WHAT THE EXERCISE ASKS: Search the data for the string "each" and extract every line where it appears.

[Records excerpted from a collection]
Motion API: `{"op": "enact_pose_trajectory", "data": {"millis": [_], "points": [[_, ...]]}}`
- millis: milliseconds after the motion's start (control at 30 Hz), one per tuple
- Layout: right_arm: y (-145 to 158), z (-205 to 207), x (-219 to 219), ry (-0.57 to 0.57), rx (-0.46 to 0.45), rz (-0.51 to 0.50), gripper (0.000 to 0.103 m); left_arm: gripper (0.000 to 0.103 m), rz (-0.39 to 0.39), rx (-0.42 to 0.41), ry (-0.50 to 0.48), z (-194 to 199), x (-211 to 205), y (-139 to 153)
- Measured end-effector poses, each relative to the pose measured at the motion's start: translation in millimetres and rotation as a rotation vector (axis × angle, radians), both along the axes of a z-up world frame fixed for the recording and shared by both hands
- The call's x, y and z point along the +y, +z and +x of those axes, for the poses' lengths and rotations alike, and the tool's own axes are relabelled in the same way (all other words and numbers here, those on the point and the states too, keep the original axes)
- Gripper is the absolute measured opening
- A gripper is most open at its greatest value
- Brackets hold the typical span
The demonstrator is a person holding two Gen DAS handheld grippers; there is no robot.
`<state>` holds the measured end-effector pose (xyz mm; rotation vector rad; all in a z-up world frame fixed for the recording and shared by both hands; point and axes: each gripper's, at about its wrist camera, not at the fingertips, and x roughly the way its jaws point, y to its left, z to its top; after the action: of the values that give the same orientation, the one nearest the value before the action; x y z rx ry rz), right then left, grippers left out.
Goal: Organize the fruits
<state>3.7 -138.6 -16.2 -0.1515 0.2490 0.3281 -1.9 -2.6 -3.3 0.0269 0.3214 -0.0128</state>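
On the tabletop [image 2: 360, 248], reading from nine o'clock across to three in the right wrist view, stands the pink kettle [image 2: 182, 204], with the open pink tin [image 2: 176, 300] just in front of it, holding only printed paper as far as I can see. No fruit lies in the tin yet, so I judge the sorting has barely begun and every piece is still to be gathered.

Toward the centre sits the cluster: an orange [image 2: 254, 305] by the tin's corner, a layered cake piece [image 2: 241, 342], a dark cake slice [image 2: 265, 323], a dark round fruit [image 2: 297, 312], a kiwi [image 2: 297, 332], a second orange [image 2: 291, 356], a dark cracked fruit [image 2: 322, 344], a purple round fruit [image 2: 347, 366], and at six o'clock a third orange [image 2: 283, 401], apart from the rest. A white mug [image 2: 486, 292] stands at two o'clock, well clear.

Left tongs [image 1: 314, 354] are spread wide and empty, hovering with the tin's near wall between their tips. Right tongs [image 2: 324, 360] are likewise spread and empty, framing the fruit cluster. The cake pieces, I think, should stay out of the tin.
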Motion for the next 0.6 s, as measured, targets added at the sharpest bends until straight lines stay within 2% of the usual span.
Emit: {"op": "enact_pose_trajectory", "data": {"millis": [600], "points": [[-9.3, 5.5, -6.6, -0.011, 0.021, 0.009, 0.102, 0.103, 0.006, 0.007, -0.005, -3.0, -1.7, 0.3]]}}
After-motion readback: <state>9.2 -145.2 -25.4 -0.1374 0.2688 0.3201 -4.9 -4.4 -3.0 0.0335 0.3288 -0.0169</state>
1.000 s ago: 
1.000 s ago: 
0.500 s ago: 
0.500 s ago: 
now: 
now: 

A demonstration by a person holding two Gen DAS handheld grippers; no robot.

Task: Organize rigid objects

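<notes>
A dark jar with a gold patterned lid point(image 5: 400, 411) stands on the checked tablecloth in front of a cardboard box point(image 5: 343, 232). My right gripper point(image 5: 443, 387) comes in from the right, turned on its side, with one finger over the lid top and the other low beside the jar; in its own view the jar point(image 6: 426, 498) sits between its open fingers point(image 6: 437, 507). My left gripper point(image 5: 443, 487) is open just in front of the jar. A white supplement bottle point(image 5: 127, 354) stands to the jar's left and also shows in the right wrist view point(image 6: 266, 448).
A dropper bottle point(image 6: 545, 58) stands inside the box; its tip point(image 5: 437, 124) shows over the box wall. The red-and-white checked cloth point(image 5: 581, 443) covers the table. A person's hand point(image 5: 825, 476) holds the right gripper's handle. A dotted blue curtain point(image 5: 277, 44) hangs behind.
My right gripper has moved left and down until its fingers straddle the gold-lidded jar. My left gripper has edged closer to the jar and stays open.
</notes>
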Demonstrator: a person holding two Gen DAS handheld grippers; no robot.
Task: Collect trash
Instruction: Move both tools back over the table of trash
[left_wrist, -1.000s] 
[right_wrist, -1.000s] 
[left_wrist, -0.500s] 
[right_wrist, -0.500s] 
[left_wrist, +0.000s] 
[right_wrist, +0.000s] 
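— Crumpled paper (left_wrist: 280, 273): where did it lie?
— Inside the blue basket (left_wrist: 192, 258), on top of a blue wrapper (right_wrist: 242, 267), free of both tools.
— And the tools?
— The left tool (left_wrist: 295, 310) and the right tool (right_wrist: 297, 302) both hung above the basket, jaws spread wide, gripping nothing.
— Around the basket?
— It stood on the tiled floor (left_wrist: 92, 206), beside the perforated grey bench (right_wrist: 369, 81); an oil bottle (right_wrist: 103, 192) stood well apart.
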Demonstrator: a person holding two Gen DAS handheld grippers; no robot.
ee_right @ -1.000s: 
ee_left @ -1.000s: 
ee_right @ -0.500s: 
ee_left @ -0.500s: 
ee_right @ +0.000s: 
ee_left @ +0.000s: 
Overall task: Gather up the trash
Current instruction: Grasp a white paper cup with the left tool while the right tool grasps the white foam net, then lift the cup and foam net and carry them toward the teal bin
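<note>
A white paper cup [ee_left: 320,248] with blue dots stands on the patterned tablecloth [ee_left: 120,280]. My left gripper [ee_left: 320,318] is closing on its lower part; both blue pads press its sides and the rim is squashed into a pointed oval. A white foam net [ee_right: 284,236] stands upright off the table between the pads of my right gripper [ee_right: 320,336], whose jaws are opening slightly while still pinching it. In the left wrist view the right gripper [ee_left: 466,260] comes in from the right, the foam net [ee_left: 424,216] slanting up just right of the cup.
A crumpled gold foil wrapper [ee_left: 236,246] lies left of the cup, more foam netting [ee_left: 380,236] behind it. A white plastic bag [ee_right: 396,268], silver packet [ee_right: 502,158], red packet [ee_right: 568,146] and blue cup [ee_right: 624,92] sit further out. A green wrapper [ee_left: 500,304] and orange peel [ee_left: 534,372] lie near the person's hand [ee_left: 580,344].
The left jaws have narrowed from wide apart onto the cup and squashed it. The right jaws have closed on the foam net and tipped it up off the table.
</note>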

COMPLETED TASK:
- Measured end-effector poses, each relative to the pose measured at the motion's start: translation in millimetres and rotation as a rotation vector (axis × angle, radians), both along the axes of a z-up world frame fixed for the recording and shared by both hands
`<state>` holds the measured end-effector pose (xyz mm; rotation vector rad; all in a z-up world frame fixed for the recording and shared by both hands; point and axes: each gripper's, at about its wrist camera, not at the fingertips, and x roughly the way its jaws point, y to its left, z to its top; after the action: of the values that give the same orientation, the one nearest the value before the action; x y z rx ry rz), right then left, grippers left out.

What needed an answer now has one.